In [1]:
import itertools
import json
import pathlib

import numba
import numpy as np
from nltk import tokenize
from sklearn.feature_extraction.text import CountVectorizer

In [2]:
cwd = pathlib.Path.cwd()
data = cwd / 'data'
jsons = data / 'jsons'
json_2018 = jsons / '2018' / '2018.json'

with open(json_2018) as fp:
    articles_2018 = json.load(fp)['2018']

article = articles_2018[4]
text = article['story']

In [3]:
def jaccard_sim(a, b):
    return np.sum(a & b) / np.sum(a | b)


def sigmoid(x):
    return 1 / (1 + np.exp(-x))


def cohesion(chromosome, sim, doc):
    total = 0
    for p in np.unique(chromosome):
        cluster_p = doc[np.where(chromosome == p)]
        for sent_i, sent_j in itertools.combinations(cluster_p, r=2):
            total += sim(sent_i, sent_j) / len(cluster_p)
    return total


def separation(chromosome, sim, doc):
    total = 0
    for p, q in itertools.combinations(np.unique(chromosome), r=2):
        cluster_p = doc[np.where(chromosome == p)]
        cluster_q = doc[np.where(chromosome == q)]
        for sent_i, sent_j in itertools.product(cluster_p, cluster_q):
            total += sim(sent_i, sent_j) / len(cluster_p) / len(cluster_q)
    return total

def cohesion_separation(chromosome, sim, doc):
    coh = cohesion(chromosome, sim, doc)
    sep = separation(chromosome, sim, doc)
    return pow(1 + sigmoid(coh), sep)

In [22]:
@numba.njit(cache=True)
def jaccard_sim3(a, b):
    #: assume union is non-empty since each sentence >= 1 word
    return np.sum(a & b) / np.sum(a | b)

In [33]:
@numba.njit(cache=True)
def cohesion3(chromosome, doc):
    total = 0
    for p in np.unique(chromosome):
        sents = doc[np.where(chromosome == p)]
        k = len(sents)
        #: combinations choose 2
        for i in range(k-1):
            for j in range(i+1, k):
                total += jaccard_sim3(sents[i], sents[j]) / len(sents)  
    return total

In [35]:
%timeit cohesion3(chrom, doc)

7.02 µs ± 56.4 ns per loop (mean ± std. dev. of 7 runs, 100000 loops each)


In [36]:
%timeit cohesion2(chrom, jaccard_sim2, doc)
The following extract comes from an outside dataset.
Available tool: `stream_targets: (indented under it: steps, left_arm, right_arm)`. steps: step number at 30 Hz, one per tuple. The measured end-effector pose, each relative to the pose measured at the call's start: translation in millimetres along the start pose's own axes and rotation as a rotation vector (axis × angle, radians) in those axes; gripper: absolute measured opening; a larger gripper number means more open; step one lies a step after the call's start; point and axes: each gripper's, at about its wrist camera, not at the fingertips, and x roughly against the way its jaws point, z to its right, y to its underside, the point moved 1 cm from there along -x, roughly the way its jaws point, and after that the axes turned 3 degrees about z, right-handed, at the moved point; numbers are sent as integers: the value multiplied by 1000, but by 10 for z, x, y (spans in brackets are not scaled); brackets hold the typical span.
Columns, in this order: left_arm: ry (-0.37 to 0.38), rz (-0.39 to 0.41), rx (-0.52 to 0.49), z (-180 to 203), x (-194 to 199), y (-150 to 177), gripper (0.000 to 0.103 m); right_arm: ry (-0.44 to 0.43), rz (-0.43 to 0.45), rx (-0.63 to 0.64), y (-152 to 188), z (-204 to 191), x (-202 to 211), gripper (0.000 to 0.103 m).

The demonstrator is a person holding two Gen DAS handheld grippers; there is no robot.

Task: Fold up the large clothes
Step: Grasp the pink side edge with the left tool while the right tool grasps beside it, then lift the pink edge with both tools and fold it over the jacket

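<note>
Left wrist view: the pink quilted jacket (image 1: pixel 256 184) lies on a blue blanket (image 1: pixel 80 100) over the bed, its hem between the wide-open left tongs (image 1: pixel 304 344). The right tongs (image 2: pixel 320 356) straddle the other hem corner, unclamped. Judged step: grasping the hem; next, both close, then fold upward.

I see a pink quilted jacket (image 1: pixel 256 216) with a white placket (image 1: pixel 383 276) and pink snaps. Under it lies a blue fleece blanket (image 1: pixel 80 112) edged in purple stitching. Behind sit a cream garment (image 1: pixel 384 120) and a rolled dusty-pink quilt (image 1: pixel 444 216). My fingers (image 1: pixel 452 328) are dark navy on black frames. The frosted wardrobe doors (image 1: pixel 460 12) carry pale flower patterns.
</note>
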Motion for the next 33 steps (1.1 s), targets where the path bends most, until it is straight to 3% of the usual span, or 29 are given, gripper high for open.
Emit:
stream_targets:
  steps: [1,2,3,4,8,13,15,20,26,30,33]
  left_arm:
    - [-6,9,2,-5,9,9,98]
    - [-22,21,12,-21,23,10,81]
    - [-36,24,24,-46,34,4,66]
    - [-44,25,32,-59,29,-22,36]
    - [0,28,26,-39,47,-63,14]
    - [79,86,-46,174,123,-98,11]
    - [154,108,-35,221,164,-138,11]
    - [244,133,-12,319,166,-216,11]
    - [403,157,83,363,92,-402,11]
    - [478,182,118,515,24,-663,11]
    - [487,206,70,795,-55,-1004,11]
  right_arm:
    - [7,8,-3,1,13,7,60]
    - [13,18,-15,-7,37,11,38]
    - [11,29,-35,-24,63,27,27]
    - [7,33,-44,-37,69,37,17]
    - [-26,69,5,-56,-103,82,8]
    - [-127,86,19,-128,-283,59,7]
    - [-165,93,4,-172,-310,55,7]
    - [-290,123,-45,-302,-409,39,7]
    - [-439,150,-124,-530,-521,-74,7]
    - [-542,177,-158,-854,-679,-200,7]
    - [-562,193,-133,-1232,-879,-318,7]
16.3 µs ± 102 ns per loop (mean ± std. dev. of 7 runs, 100000 loops each)


In [37]:
@numba.njit(cache=True)
def separation3(chromosome, doc):
    total = 0
    k = len(np.unique(chromosome))
    #: combinations choose 2
    for p in range(k-1):
        for q in range(p+1, k):
            sents_p = doc[np.where(chromosome == p)]
            sents_q = doc[np.where(chromosome == q)]
            #: product
            m, n = len(sents_p), len(sents_q)
            for i in range(m):
                for j in range(n):
                    total += jaccard_sim3(sents_p[i], sents_q[j]) / m / n
    return total

In [42]:
%timeit separation3(chrom, doc)

22.8 µs ± 205 ns per loop (mean ± std. dev. of 7 runs, 10000 loops each)


In [40]:
%timeit separation2(chrom, jaccard_sim2, doc)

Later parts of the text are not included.